If you're in the stock market, how do you put 20 percent into your pocket? It's not like a savings account that pays out interest each year. With stocks, the returns primarily come in the form of appreciation. This is really just a fancy way of saying that the price of the stock increases from the price you or your child paid for it.
The stock market as a whole may rise or fall. Today, we're in an unprecedented bull market where prices have been steadily rising for nearly a decade. But just because the market in general goes up is no guarantee that the price of an individual share will also increase. Market changes are measured by indexes, explained later. These indexes may not account for movement, up or down, in a particular stock.

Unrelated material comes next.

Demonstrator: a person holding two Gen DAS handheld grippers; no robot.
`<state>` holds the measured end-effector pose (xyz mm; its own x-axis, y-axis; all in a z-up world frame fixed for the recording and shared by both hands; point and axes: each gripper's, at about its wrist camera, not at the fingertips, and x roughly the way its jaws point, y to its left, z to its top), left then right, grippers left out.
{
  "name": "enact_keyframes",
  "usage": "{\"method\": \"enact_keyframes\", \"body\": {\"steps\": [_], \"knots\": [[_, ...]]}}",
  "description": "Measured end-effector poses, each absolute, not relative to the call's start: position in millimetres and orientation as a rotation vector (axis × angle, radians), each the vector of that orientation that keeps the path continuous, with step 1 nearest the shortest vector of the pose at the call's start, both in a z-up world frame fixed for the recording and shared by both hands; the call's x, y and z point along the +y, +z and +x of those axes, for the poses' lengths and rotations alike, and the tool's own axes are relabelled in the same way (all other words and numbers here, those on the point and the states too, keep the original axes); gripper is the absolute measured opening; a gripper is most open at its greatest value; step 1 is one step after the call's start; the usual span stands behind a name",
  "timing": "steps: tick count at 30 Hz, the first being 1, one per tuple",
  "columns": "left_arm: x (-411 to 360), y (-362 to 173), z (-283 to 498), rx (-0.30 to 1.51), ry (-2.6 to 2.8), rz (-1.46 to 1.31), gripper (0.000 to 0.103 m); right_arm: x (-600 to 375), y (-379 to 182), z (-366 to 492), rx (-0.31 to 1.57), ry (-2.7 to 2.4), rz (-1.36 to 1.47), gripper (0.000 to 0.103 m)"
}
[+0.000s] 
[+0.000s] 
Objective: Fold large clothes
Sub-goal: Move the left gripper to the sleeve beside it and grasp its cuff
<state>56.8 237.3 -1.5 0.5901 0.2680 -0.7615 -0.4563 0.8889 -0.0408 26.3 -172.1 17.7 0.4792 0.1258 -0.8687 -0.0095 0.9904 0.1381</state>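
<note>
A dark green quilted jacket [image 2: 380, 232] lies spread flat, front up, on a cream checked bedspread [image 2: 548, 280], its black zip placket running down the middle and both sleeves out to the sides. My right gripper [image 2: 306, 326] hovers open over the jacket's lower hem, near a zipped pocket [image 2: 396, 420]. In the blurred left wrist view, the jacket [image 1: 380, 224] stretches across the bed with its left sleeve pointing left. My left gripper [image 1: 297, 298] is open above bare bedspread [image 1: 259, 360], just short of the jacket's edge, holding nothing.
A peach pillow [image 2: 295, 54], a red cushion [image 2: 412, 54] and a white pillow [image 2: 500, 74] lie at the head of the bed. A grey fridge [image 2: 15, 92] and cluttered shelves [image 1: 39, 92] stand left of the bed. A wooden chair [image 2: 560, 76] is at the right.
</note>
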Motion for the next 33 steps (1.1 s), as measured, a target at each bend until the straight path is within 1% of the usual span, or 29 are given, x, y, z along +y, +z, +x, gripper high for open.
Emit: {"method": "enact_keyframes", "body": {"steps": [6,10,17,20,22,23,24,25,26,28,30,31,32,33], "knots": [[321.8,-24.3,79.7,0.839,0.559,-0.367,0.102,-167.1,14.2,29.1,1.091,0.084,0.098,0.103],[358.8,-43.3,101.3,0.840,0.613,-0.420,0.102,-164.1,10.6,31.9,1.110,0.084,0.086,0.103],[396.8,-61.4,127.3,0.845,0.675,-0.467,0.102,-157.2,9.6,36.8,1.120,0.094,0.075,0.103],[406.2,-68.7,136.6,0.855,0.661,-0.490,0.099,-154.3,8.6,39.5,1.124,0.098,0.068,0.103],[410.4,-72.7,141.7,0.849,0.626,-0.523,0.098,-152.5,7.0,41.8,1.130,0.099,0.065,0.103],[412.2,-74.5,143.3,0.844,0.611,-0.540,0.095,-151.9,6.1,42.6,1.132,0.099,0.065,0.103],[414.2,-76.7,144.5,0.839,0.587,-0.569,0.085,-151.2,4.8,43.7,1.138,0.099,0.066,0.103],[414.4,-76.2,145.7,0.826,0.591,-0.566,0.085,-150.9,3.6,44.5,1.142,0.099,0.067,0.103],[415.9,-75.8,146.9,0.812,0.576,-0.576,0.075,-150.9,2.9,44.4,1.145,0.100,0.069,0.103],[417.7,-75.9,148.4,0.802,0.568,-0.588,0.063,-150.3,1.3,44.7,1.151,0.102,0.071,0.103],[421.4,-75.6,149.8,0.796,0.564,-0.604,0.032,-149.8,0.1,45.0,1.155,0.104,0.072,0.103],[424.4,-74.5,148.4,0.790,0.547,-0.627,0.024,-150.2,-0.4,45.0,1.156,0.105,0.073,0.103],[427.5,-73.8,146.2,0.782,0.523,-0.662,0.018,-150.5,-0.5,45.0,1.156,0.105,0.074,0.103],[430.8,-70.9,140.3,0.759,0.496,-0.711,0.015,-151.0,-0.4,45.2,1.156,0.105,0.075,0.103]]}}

Stocks offer another benefit: Not only can you enjoy a substantial return on your investment, but you also get a tax break. When stock is sold, you're not taxed on all the proceeds from the sale; you're taxed only on the profits (called gain for tax purposes). This is simply the difference between what you paid for the stock (including any commissions and fees)—your basis in the shares—and what you get for it on the sale. That gain may be taxed at special rates. While salary, interest, and most other income is called ordinary income and is taxed at rates ranging from 15 percent to 39.6 percent, capital gains on stock held for more than one year is subject to a 20 percent tax rate. For people in the lowest tax bracket of 15 percent, which includes most kids, the rate for capital gains is only 10 percent.
Watch Your Step
If your child is under the age of 14 and has income of more than $1,400 in 1999, then capital gains are taxed to him at your capital gains rate. So, if you pay 20 percent on your capital gains, he will, too.
Of course, not at all stock picks may be winners, but even losses get special tax treatment. They can be used not only to offset gains, but up to $3,000 of losses are deductible against ordinary income.
It's important to keep these tax considerations in mind. After all, it's not what you make but what you keep after tax that's important. So, if your 16-year-old child works a part-time job and pays 15 percent tax on her income, she's not doing as well as if she invests money in the market and pays only 10 percent on her gains.